Tuesday, 4 October 2005

Local shopping discovery of the week

My big find: six packs of Goose Island Root Beer at Target for $4.49 (yes, it’s pricey, but it’s worth it). Now if you could just get Goose Island Beer around these parts…

The political science job market

Daniel Nexon has some interesting thoughts and advice on the whole job-seeking process, all of which would be well-taken by the novice job-seeker. I would particularly reiterate his point about not “build[ing] an imaginary life for yourself,” something that is admittedly hard to avoid when trying to tailor the cover letter to the particular institution you are applying to. Bear in mind, though, that cover letters—unlike notes on Christmas cards given to family members—are not going to be shared around among the recipients, so you don’t need to make them that original.
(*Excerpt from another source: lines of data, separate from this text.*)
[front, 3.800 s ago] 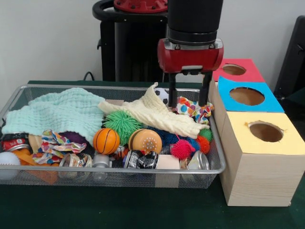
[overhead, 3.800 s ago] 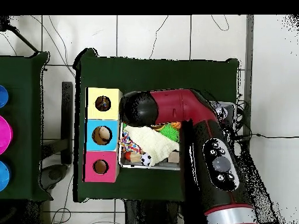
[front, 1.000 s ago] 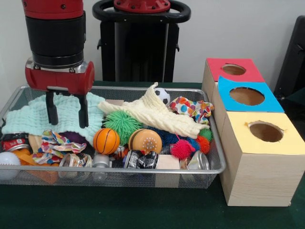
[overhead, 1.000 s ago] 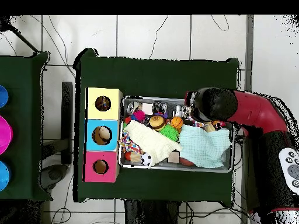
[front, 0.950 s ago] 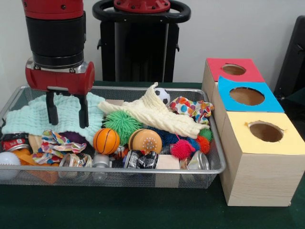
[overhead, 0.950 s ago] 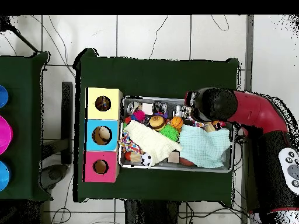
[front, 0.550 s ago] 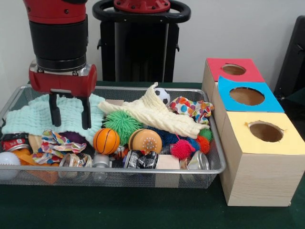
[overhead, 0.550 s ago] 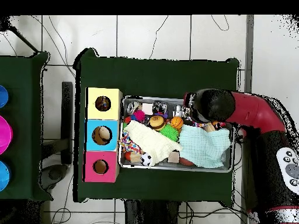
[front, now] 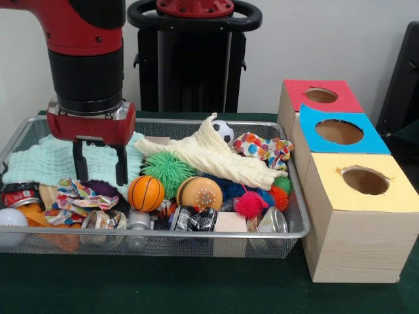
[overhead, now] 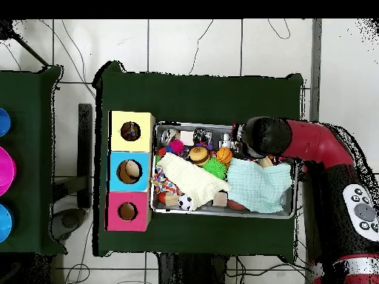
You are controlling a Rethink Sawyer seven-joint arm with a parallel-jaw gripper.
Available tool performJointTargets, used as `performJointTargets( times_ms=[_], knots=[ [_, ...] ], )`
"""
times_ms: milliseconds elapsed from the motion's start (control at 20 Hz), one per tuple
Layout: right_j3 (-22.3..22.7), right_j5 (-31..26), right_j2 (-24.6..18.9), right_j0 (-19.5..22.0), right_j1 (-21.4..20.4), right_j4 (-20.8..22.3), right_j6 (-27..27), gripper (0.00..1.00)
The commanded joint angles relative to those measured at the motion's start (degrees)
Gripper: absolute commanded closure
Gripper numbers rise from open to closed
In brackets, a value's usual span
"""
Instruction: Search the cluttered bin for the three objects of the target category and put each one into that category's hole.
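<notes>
My gripper (front: 101, 179) hangs open over the left half of the wire bin (front: 196, 233), its two black fingers straddling nothing. Just under the tips lie a purple object (front: 101, 188) and a patterned cloth strip (front: 78, 196); behind them is a mint cloth (front: 36, 163). To the right sit a small basketball (front: 145, 193), a green spiky ball (front: 168, 170), an orange dotted ball (front: 199, 193) and a cream cloth (front: 213, 157). In the overhead view the arm's head (overhead: 266, 137) covers the gripper at the bin's (overhead: 222, 213) upper right.
Three boxes stand beside the bin, with a yellow hole (front: 364, 180), a blue hole (front: 339, 132) and a red hole (front: 321, 95). Crushed cans (front: 193, 219), a pink spiky ball (front: 251, 204), a soccer ball (front: 223, 131) and a white ball (front: 12, 219) also fill the bin.
The gripper came from the bin's right end to its left half, then sank a little lower and shifted slightly right. It stays open and the bin's contents have not moved.
</notes>
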State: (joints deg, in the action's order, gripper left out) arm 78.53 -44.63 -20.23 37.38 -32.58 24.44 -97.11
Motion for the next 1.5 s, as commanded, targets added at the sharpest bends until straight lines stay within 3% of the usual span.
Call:
performJointTargets(
  times_ms=[50, 450, 650, 1100, 1350, 1500],
  knots=[
    [1.38, 0.08, -4.30, 0.65, 2.96, 3.01, 10.56, 0.00],
    [-1.60, -1.70, -4.08, 1.08, 4.40, 3.47, 11.08, 0.00],
    [-0.16, -1.44, -1.64, 0.49, 1.74, 3.90, 7.76, 0.00],
    [-0.32, -2.77, 0.18, -0.25, 0.15, 4.16, 5.66, 0.00],
    [0.92, -4.16, 1.94, -1.30, -3.87, 3.78, 3.66, 0.00],
    [1.63, -3.52, 2.41, -1.40, -4.16, 3.70, 2.88, 0.00]
  ],
)
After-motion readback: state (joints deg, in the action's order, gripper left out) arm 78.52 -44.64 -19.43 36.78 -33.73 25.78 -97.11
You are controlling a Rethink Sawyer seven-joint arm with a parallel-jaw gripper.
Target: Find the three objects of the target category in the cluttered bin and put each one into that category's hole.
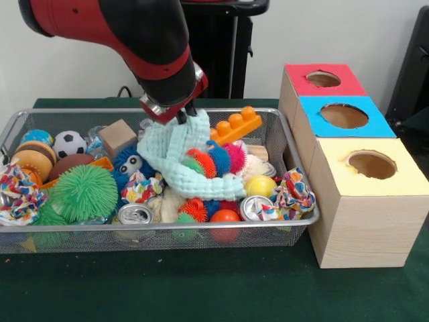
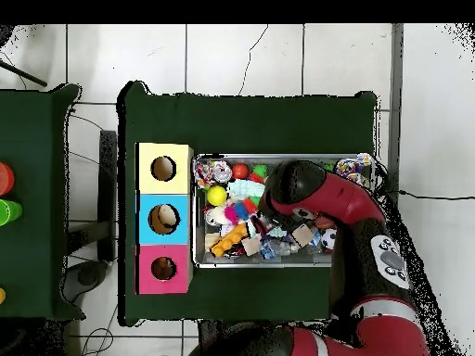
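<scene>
Your green-covered table (image 1: pixel 201 295) carries everything. On it sits the shallow silver wire-mesh bin (image 1: pixel 201 231), heaped with toys, and just beside it, on the picture's right in the front view, a row of three wooden boxes: a yellow-topped box (image 1: pixel 365 168) nearest the camera, a blue-topped box (image 1: pixel 343 115) behind it, and a red-topped box (image 1: pixel 323 79) farthest back, each with a round hole in its lid.

The red and black arm (image 1: pixel 141 33) comes down over the bin's rear middle. Its gripper (image 1: pixel 179 118) looks clenched on the upper corner of a pale mint knitted cloth (image 1: pixel 181 164), which drapes down across the pile towards the bin's front.

That cloth will handle as something light, soft and limp. I judge it will sag and swing when lifted, and its trailing end may drag on the spiky rubber balls (image 1: pixel 218 159) it lies over. Lift it high and clear before you carry it sideways. Held by a corner, it will need bunching to pass through a hole.

Around it you have a large green spiky ball (image 1: pixel 84 192), an orange plastic building brick (image 1: pixel 236 125), a plain wooden cube (image 1: pixel 117 136), two drink cans (image 1: pixel 135 215), a small soccer ball (image 1: pixel 69 143) and a small yellow ball (image 1: pixel 260 186).
</scene>
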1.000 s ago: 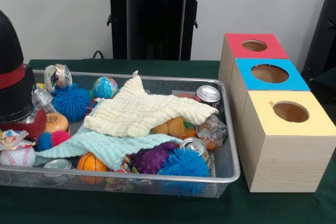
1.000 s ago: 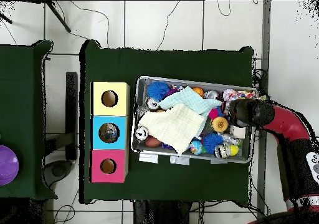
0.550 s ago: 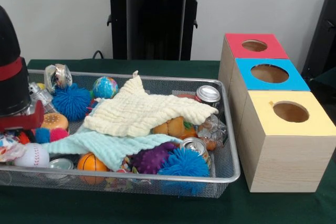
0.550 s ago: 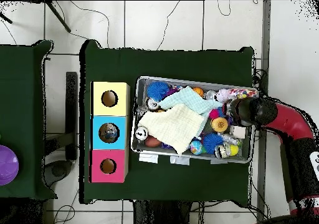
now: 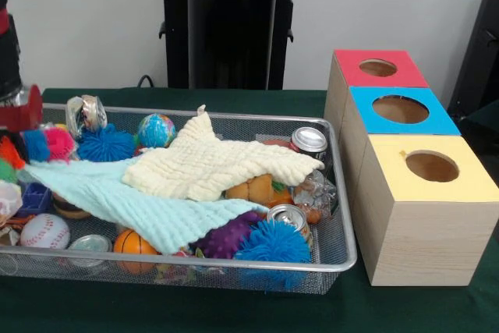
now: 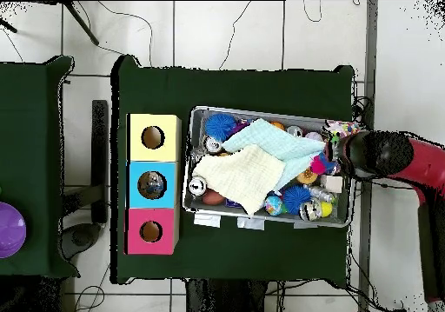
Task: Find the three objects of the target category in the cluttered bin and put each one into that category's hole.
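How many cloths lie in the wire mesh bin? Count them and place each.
2. A pale yellow waffle cloth lies on top, overlapping a mint green cloth spread toward the front view's left. Others may be buried.

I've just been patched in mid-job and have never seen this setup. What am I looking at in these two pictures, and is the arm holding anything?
The machine is a single red and black robot arm. One picture looks across the table at it, the other straight down from above. On the green table stands a wire bin of clutter: balls such as a baseball, a can, a yellow cloth and a mint cloth. Beside it are three wooden boxes with holes, topped red, blue and yellow. The gripper hangs over the bin's end farthest from the boxes. The mint cloth stretches toward it, but I cannot tell if anything is held.
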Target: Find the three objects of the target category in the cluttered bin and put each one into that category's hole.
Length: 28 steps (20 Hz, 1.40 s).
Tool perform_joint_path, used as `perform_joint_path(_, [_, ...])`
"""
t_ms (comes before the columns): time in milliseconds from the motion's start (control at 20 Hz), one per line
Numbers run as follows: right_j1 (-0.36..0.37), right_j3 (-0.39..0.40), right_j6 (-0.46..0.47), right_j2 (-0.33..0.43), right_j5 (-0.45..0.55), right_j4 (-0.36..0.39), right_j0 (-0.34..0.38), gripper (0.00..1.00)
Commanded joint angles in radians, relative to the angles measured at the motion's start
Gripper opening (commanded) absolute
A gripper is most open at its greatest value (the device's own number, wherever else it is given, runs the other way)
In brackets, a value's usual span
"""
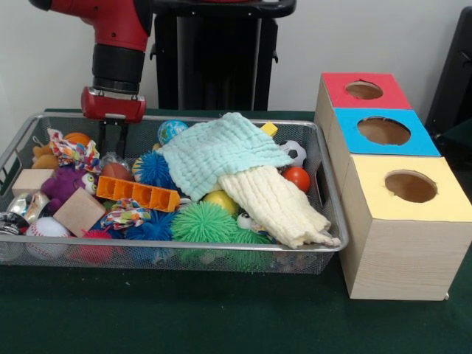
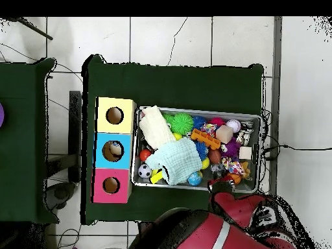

Dan Drezner, from whom I got the link, fairly cogently summarizes the state of the job market thusly:

The academic job market, as I’ve witnessed it, is a globally rational but locally capricious system. Some people will undoubtedly slip through the cracks—but on the whole, talent is recognized and rewarded.

Mind you, that equilibrium state takes a long while to arrive for many, and it’s one punctuated by frequent instances of blind panic as you attempt to get your various files in order.

Iraqi voting hijinks

Nice to see the Iraqis learning how to play political language games in an effort to rig the outcome of the charter referendum next Saturday. The master himself, Bill Clinton, would be proud of these linguistic gymnastics:

Maryam Reyes, a member of the Shiite alliance that controls a majority of seats in the assembly, ... said the assembly members had not changed election law, but only clarified the meaning of the word “voters” in the relevant passage. The legal passage in question states: “The general referendum will be successful and the draft constitution ratified if a majority of voters in Iraq approve and if two-thirds of voters in three or more governorates do not reject it.”

In their vote on Sunday, the Shiite and Kurdish members interpreted the law as follows: the constitution will pass if a majority of ballots are cast for it; it will fail if two-thirds of registered voters in three or more provinces vote against it. In other words, the lawmakers designated two different meanings for the word “voters” in one passage.

Neither the U.S. or the U.N. seems particularly happy with this change; both accounts suggest the decision will be “reconsidered” in the next day or two, as well it ought to be.